> **What is being asked**
The whole listing should come back exactly as written, except for the pictures.

─── Information supplied

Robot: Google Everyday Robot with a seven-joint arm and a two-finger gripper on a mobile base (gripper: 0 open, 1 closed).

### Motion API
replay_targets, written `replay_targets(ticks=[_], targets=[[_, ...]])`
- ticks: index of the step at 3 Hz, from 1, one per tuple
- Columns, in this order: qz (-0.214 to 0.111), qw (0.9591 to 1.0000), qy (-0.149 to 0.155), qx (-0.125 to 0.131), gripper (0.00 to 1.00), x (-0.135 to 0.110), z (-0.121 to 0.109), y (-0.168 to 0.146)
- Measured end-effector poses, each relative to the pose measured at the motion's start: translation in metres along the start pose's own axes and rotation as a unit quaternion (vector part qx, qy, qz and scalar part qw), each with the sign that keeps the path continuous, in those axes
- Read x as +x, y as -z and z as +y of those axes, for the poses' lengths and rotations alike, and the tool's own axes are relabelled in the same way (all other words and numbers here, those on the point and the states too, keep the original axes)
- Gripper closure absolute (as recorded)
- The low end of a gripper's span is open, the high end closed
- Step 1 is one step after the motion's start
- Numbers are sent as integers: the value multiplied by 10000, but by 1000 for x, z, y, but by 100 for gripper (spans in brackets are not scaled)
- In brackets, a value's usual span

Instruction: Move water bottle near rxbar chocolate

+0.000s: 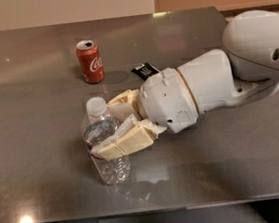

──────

> **Answer to this task**
Robot: Google Everyday Robot with a seven-joint arm and a two-finger gripper on a mobile base (gripper: 0 open, 1 closed).

### Motion API
replay_targets, written `replay_targets(ticks=[_], targets=[[_, ...]])`
- ticks: index of the step at 3 Hz, from 1, one per tuple
- Columns, in this order: qz (-0.214 to 0.111), qw (0.9591 to 1.0000), qy (-0.149 to 0.155), qx (-0.125 to 0.131), gripper (0.00 to 1.00), x (-0.135 to 0.110), z (-0.121 to 0.109), y (-0.168 to 0.146)
- Measured end-effector poses, each relative to the pose measured at the motion's start: translation in metres along the start pose's own axes and rotation as a unit quaternion (vector part qx, qy, qz and scalar part qw), each with the sign that keeps the path continuous, in those axes
- Read x as +x, y as -z and z as +y of those axes, for the poses' lengths and rotations alike, and the tool's own axes are relabelled in the same way (all other words and numbers here, those on the point and the states too, keep the original axes)
- Gripper closure absolute (as recorded)
- The low end of a gripper's span is open, the high end closed
- Step 1 is one step after the motion's start
- Numbers are sent as integers: the value multiplied by 10000, but by 1000 for x, z, y, but by 100 for gripper (spans in brackets are not scaled)
- In brackets, a value's usual span

Instruction: Move water bottle near rxbar chocolate

+0.000s: 

This exercise is now complete.